Journal of Hepatology
Volume 59, Issue 4 , Pages 675-683, October 2013
Thierry Poynard, Joseph Moussalli, Mona Munteanu, Dominique Thabut, Pascal Lebray, Marika Rudler, Yen Ngo, Vincent Thibault, Helmi Mkada, Frederic Charlotte, Françoise Imbert Bismut, Olivier Deckmyn, Yves Benhamou, Marc Antoine Valantin, Vlad Ratziu, Christine Katlama, FibroFrance-GHPS group
Received 31 March 2013; received in revised form 29 April 2013; accepted 8 May 2013. published online 28 May 2013.
Background & Aims
Chronic hepatitis C is both a virologic and fibrotic disease and complications can occur in patients with sustained virologic response (SVR) with residual fibrosis. Due to the limitations of repeated biopsies, no studies have assessed the dynamic of fibrosis before and after treatment. Using biopsy as reference, FibroTest™ has been validated as a biomarker of fibrosis progression and regression, with similar prognostic values. The aim was to estimate the impact of SVR on the dynamic of fibrosis presumed by FibroTest™.
In a prospective cohort, the main end point was the 10-year regression rate of fibrosis, defined as a minimum 0.20 decrease in FibroTest™, equivalent to one METAVIR stage.
A total of 933 patients with both repeated FibroTest™ and transient elastography were included.
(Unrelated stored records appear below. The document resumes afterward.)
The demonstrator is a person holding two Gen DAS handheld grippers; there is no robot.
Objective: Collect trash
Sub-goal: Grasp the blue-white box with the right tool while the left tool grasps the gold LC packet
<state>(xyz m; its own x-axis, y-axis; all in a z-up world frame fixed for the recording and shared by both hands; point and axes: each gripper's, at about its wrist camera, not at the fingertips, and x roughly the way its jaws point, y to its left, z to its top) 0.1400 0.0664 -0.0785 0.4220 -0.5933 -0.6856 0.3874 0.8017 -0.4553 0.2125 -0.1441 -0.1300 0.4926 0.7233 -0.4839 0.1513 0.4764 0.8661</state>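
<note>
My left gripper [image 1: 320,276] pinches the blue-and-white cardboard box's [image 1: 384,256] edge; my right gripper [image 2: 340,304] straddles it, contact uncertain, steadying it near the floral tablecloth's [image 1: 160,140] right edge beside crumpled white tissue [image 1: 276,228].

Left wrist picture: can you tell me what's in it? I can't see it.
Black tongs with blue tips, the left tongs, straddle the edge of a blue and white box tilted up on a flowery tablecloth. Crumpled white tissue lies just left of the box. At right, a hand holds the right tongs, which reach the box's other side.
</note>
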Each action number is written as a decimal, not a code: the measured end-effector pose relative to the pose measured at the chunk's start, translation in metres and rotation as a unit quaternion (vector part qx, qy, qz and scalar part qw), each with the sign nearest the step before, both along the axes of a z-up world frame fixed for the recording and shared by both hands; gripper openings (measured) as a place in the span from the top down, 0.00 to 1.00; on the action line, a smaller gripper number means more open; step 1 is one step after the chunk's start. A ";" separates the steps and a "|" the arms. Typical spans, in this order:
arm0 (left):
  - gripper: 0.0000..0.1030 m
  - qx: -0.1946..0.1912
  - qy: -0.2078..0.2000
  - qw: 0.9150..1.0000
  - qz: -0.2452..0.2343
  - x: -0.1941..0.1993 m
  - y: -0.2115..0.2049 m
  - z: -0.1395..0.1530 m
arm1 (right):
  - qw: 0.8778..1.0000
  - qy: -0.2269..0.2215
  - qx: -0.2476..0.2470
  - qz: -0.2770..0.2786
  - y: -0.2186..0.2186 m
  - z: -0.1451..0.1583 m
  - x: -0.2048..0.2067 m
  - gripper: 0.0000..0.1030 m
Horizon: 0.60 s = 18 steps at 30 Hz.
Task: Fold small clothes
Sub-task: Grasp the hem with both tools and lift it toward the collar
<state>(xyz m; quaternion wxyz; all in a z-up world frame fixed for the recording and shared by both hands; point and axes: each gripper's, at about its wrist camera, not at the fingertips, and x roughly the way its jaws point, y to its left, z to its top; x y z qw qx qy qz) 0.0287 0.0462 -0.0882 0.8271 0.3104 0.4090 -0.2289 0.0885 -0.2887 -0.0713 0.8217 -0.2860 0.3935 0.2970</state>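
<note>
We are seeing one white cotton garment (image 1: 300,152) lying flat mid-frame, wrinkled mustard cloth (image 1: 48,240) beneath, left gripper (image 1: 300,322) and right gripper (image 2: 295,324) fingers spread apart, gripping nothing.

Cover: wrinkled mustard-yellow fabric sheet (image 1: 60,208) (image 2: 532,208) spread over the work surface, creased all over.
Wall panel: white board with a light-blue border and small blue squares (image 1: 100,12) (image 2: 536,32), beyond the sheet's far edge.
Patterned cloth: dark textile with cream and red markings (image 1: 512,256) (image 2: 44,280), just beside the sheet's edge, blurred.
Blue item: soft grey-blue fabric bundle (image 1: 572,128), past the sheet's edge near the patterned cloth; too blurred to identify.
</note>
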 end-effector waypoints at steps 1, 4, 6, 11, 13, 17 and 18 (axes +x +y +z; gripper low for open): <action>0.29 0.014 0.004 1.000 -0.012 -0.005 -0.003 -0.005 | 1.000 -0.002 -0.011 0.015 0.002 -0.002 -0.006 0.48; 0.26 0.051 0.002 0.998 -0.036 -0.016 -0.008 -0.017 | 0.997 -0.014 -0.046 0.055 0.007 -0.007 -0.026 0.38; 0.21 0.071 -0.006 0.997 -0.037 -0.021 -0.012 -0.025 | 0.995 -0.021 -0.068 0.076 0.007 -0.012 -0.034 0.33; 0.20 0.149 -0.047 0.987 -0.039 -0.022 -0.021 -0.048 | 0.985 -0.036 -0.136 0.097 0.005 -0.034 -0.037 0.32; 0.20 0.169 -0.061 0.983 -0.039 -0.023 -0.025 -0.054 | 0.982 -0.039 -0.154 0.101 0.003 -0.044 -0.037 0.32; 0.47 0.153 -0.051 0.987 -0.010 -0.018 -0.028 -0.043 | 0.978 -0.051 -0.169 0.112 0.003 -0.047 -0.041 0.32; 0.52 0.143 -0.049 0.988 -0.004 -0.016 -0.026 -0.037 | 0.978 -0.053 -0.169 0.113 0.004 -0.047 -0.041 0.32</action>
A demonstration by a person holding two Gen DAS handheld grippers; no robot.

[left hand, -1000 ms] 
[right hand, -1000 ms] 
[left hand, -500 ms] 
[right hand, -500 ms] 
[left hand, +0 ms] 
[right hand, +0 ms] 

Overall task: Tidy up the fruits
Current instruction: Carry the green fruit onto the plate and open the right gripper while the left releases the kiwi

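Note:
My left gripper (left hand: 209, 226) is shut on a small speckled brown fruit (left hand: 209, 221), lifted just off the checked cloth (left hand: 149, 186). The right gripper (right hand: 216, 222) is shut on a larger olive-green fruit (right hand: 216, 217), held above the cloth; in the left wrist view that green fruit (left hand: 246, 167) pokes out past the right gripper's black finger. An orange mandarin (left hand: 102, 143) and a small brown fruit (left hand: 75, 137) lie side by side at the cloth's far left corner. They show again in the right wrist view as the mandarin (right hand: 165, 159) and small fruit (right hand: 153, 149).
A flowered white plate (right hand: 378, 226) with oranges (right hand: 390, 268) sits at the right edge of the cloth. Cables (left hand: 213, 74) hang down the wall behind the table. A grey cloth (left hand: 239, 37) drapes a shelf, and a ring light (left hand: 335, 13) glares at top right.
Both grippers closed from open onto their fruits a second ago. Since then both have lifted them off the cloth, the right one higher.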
At 10years, among the 415 patients with baseline advanced fibrosis, 49% (95% CI 33–64%) of the 108 SVR had a regression, which was greater than in the 219 non-responders [23% (14–33%; p<0.001 vs. SVR)] and not lower than in the 88 non-treated [45% (10–80%; p=0.39 vs. SVR)] patients. In all 171 SVR, cirrhosis regressed in 24/43 patients, but 15 new cirrhosis cases occurred out of 128 patients, that is only a net reduction of 5.3% [(24–15)=9/171); (2.4–9.8%)]. Four cases of primary liver cancer occurred in SVR [4.6% (0–9.8)], and 13 in non-responders [5.6% (1.5–9.8); p=0.07].
In patients with chronic hepatitis C, and as presumed by FibroTest™, virological cure was associated with slow regression of fibrosis 10years later, a disappointing 5% decrease in cirrhosis cases, and a remaining 5% risk of primary liver cancer.